◆ DIRECTIONS ◆
The full listing below is to be written out exactly.

------------------------

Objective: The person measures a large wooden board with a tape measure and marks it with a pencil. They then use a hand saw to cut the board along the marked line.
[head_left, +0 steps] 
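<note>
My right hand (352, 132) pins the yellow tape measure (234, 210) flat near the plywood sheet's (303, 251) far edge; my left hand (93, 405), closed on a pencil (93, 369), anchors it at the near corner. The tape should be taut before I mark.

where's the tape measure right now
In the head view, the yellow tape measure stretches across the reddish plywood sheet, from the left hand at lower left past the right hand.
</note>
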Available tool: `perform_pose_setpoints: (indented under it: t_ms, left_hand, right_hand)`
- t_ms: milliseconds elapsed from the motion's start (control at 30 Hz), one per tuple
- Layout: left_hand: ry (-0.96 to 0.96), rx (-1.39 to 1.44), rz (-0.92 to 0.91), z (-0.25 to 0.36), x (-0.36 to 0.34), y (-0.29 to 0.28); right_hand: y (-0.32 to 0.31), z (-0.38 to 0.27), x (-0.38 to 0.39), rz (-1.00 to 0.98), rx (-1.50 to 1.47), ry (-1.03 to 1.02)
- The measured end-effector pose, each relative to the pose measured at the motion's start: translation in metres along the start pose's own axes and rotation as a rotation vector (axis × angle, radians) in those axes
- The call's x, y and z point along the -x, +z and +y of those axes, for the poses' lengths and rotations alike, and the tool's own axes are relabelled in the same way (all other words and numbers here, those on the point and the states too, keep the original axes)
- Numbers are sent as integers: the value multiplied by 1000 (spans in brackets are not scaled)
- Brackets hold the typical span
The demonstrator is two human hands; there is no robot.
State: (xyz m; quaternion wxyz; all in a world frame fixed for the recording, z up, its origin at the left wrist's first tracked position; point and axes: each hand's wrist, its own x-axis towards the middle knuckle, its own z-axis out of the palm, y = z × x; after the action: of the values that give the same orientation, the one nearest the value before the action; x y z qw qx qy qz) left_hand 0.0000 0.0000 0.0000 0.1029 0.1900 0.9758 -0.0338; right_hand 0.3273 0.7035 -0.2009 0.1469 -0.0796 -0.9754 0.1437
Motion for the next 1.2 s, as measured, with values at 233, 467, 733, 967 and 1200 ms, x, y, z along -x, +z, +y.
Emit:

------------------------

◆ WRITTEN REPLY ◆
Objective: The person measures a large wooden board with a tape measure and marks it with a pencil. They then use a hand saw to cut the board along the marked line.
[head_left, +0 steps] 
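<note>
My right hand (352, 132) pins the yellow tape measure (234, 210) flat near the plywood sheet's (303, 251) far edge; my left hand (93, 405), closed on a pencil (93, 369), anchors it at the near corner. The tape should be taut before I mark.

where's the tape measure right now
In the head view, the yellow tape measure stretches across the reddish plywood sheet, from the left hand at lower left past the right hand.
</note>
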Available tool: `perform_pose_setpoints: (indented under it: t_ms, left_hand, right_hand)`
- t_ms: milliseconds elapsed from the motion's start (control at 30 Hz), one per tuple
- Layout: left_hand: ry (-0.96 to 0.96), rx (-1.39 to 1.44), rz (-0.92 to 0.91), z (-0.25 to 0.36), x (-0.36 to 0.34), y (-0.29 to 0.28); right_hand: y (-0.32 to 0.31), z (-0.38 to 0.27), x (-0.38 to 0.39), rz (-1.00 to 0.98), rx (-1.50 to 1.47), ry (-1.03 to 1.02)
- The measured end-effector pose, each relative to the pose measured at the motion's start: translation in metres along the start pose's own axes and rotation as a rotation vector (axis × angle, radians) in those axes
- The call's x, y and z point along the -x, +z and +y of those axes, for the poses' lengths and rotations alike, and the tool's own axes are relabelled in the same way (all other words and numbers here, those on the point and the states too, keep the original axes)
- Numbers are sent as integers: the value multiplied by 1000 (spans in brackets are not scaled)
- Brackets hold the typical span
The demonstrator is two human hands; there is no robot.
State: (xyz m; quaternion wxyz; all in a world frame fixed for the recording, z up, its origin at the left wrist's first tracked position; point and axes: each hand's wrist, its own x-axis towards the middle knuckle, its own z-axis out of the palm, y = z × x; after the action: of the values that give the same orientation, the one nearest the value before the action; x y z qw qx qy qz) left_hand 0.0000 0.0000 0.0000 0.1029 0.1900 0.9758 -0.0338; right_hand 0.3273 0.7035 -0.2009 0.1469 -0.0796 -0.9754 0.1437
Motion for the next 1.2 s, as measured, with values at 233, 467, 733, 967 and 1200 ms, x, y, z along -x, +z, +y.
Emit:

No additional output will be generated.